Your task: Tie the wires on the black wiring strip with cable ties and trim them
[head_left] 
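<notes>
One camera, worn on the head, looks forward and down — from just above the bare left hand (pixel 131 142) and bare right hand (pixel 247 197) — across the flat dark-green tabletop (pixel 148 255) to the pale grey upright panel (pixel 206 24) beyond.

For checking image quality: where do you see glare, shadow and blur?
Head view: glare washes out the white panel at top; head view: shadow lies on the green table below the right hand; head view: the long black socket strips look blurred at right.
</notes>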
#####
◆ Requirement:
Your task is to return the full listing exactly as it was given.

◆ Response to the task:
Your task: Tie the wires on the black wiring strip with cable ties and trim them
[head_left] 
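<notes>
One camera, worn on the head, looks forward and down — from just above the bare left hand (pixel 131 142) and bare right hand (pixel 247 197) — across the flat dark-green tabletop (pixel 148 255) to the pale grey upright panel (pixel 206 24) beyond.

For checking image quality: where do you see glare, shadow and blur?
Head view: glare washes out the white panel at top; head view: shadow lies on the green table below the right hand; head view: the long black socket strips look blurred at right.
</notes>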

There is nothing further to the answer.